I felt an uncomfortable tug inside of me and I began coughing. But it wasnt the me that could just witness everything, it was the me that was on the bed. Seth jumped up and tears began flooding his eyes, as he hugged me, and I hugged him right back with the little strength I had.

I opened my eyes and saw white. Clean white walls all around me, white sheets, white blankets, even the chair across the room was white. Suddenly I realized my throat was so dry, I could barely make a sound out of my mouth. When was the last time I drank water? How long was I gone for? Days? Weeks?

I was so lost in thought, I barely noticed Seth jump off the bed to pour me a glass of water. His hair fell into his face, and he had the biggest bags underneath his eyes. It made me wonder how long he stayed awake, just waiting for me to wake up.

After he handed me the glass of water, and I forced it down my overly dry throat, I asked him where dad was. Seth just looked out the window, and a tear rolled down his cheek.

"What's wrong? Look I'm okay, see," I stated as I moved my arms and legs, letting him know that I wasn't hurt. At least not physically.

"Dad left two days ago. He told me he didn't want anything to do with this family," Seth choked out, and lifted his sleeve to reveal a dark purple bruise on forearm in the shape of a hand, he quickly pulled his sleeve back down before sobs racked his body. For the next five minutes I held Seth in my arms and told him everything would be okay, but I didn't even believe that it would. Where the hell was dad?

A doctor in a white coat, with long brown hair stood at the doorway, with a clipboard in her hands. A smile broke across her face as she saw that I was looking at her. I gave her a small grin back, still holding onto Seth, and rubbing his back. She took a few steps into the room, still a large grin spread across her face.

"Oh dear, Thank goodness you woke up! Your brother was worried sick, and the tests we took stated that you were most likely going to di-The tests weren't good, I'm so relieved you woke up!" She said in a singsong voice, while shaking my hand ever so lightly.
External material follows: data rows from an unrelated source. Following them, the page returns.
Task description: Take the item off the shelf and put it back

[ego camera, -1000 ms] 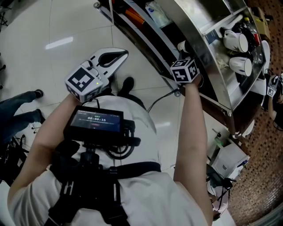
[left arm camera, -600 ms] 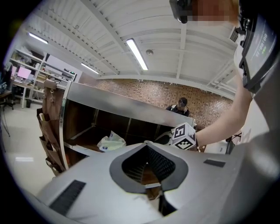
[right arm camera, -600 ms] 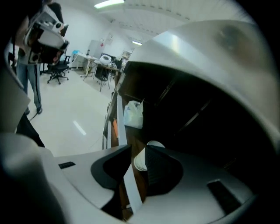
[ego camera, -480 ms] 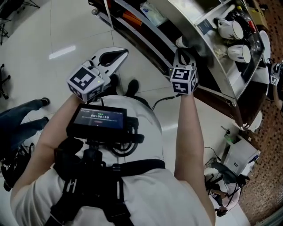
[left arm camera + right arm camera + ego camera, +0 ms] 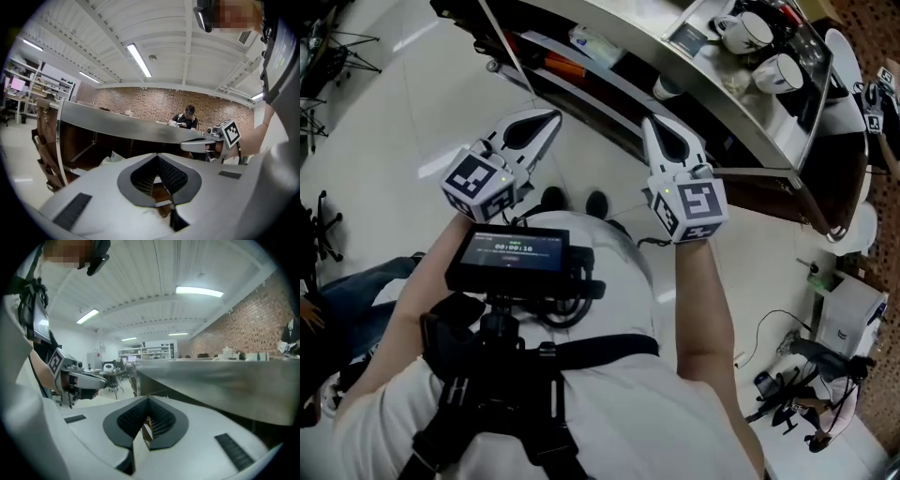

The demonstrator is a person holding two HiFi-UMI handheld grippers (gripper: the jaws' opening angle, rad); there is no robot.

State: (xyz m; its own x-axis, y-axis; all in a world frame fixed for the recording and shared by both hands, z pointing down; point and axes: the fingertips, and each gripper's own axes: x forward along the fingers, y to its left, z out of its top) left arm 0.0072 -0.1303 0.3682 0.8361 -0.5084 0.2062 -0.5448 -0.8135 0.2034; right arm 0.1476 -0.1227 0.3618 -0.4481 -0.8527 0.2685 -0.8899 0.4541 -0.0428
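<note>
1. Hovering in front of the steel counter (image 5: 741,122), the right gripper (image 5: 649,124) is clear of the shelf (image 5: 581,80) beneath it. Its jaws are closing and meet tip to tip, with nothing between them in the right gripper view (image 5: 149,400).
2. The left gripper (image 5: 554,117) is held beside it over the floor, away from the shelf. Its jaws are also together and empty (image 5: 157,155).
3. A white cup (image 5: 667,87) stands on the shelf just under the counter's front edge, beyond the right gripper's tips and apart from them.
4. Two white mugs (image 5: 780,71) lie in the counter's upper well.
</note>
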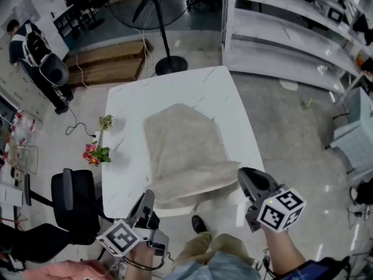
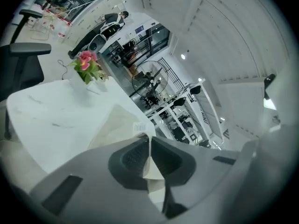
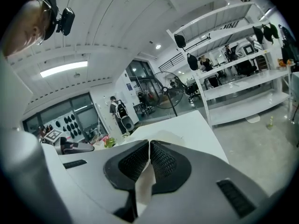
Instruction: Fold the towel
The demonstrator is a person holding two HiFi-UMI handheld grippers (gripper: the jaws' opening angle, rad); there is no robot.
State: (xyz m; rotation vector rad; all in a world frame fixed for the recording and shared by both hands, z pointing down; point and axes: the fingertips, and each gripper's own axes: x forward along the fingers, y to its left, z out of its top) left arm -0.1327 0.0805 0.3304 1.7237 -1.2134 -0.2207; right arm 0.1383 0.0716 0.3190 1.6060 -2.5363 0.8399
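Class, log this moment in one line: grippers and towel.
left gripper: shut on beige cloth towel, near corner | right gripper: shut on its other near corner | rest: spread on white table

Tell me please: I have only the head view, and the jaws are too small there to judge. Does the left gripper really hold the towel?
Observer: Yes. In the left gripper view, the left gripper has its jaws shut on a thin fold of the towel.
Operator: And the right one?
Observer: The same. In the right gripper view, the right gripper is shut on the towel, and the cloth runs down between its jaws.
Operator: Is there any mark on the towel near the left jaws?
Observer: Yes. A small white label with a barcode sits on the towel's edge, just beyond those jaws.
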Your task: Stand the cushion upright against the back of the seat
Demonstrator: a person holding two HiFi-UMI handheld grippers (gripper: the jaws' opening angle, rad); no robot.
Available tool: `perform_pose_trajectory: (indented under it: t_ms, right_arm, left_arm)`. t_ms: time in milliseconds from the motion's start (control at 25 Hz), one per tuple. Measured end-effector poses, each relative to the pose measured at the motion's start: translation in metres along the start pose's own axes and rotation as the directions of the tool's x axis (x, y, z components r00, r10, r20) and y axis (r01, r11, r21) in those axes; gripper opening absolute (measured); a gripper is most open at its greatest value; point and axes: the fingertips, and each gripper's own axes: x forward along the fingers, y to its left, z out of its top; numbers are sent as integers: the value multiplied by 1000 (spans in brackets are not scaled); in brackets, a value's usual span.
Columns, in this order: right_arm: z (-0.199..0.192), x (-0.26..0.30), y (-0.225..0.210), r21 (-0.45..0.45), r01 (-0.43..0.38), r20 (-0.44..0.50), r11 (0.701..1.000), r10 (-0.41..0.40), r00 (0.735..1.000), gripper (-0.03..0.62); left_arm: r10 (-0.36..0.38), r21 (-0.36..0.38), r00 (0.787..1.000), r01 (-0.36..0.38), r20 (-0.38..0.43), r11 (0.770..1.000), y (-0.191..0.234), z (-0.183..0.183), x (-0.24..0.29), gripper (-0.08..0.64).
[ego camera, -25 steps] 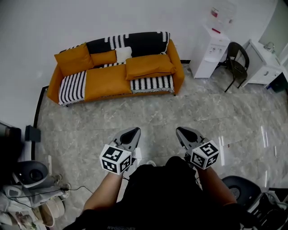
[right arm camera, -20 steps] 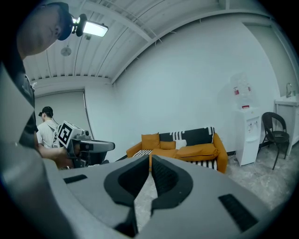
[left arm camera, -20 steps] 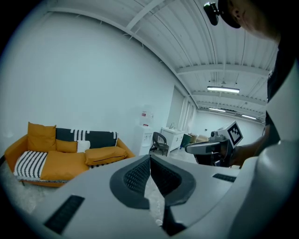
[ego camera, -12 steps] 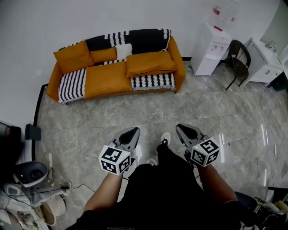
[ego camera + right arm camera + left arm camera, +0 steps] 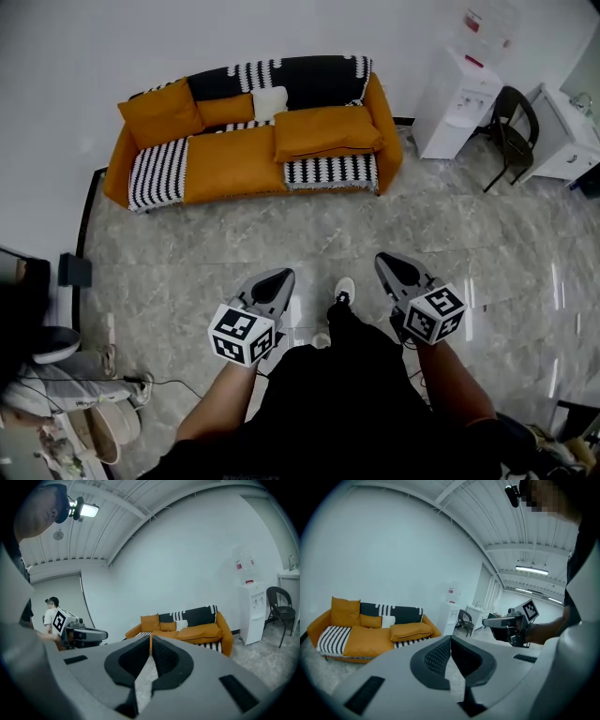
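Plainly, the step in hand is the approach. In the head view the person stands on the grey floor (image 5: 281,234), well apart from the orange sofa (image 5: 230,169). The left claw (image 5: 278,275) and the right claw (image 5: 386,261) are held out in front and aimed toward it. The cushion (image 5: 326,131) lies flat on the right end of the seat, below the back of the seat (image 5: 309,75) and not leaning on it.

In the left gripper view that claw's jaws are pressed together with nothing between them. The sofa sits far off beyond the tips, and the flat cushion is on its nearer end.

In the right gripper view the jaws also meet, empty, with the cushion beyond them.

The next move likely calls for closing the distance to the sofa. The jaws then need spreading to take the cushion by an edge and tip it up.
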Motion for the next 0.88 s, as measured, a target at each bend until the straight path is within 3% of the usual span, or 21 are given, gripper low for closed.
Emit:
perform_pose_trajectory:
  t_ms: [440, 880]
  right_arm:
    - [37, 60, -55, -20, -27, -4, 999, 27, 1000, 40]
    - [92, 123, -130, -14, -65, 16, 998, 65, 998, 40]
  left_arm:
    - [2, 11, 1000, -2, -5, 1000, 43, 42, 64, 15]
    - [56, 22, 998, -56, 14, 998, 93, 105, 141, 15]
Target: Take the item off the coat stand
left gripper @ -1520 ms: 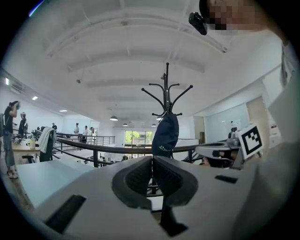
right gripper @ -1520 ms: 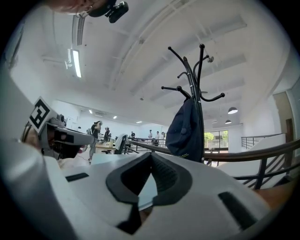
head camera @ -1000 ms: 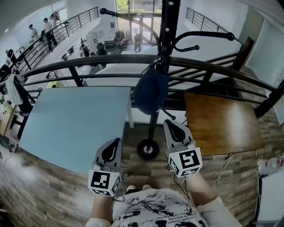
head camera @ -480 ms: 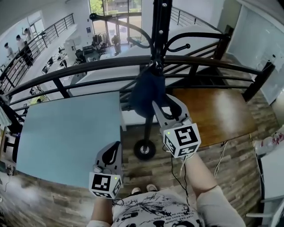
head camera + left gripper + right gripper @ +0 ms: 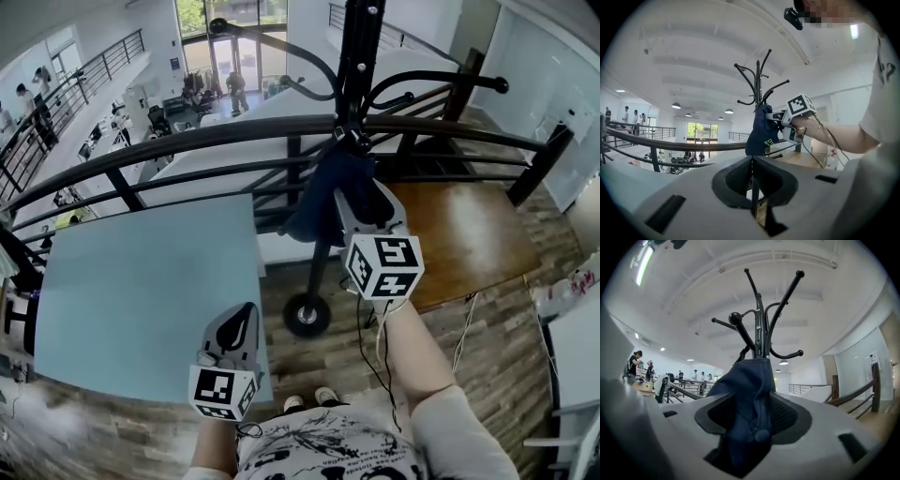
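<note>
reach step: right gripper (image 5: pixel 752 425), jaws just opening, straddles the cap (image 5: pixel 750 380) at twelve o'clock on the coat stand (image 5: pixel 759 319); next comes pinch and lift. left gripper (image 5: pixel 752 187) is pressed together.

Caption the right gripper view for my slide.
Right gripper, jaws just opened, straddles the dark blue cap hanging on the coat stand.
</note>
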The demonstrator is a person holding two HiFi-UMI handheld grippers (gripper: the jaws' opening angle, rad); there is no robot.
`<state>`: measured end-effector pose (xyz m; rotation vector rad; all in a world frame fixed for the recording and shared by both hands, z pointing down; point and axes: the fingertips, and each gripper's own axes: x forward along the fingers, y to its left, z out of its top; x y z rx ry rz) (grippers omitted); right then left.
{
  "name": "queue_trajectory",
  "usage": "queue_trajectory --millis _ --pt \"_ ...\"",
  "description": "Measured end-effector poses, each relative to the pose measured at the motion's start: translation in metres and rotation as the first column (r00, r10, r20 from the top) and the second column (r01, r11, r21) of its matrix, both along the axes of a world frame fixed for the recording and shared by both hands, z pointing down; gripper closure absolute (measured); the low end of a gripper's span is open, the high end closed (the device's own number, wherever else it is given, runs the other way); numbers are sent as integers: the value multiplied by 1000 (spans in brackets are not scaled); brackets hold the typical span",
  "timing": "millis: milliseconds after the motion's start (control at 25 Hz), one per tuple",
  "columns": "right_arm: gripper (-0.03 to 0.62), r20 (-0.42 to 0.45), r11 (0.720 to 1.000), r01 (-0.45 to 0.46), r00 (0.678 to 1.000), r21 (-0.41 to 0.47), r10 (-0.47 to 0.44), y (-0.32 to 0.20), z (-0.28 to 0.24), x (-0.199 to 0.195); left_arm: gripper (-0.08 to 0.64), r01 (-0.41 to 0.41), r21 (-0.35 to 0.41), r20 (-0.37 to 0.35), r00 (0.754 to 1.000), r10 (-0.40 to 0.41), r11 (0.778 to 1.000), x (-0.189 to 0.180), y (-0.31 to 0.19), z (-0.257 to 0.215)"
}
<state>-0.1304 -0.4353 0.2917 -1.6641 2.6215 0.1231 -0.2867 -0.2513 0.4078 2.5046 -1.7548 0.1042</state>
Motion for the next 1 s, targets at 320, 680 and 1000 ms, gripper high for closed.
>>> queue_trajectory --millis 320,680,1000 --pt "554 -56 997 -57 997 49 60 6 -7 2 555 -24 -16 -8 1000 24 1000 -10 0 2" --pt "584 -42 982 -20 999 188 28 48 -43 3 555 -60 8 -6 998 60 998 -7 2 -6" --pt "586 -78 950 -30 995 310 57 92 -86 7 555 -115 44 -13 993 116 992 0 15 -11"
Great. A few days and they will send me to a mental hospital, I knew how this worked. But I couldn't go. I refused to leave Seth again, where is Seth supposed to go? Dad left, and if I'm gone, what will he do? Go to a Foster home, and find a new family? Would he just stay at home, and act like everything is okay, even though his father left?

"We're going to get you help, Alice. Things will get better for you. It's a policy to send you to a Mental Hospital, I'm sorry dear," the doctor said, and as she said it a blue light on her belt began to flash and she gasped, then gave me a quick smile before running out of the room.

"Alice, don't leave me again," Seth said, peering at me from the side of the bed. As I looked over at him, I just saw the pain all over his face. I couldn't leave Seth alone, I refused to. I pushed the blanket down my body, so I could sit up.

"I have a plan, buddy. I'll only be there for a day, okay? Go home and pack a bag, so when I get back we can leave, but don't tell anyone, alright?" I whispered so quietly, I wasn't even completely sure he could hear me, from the side of the bed.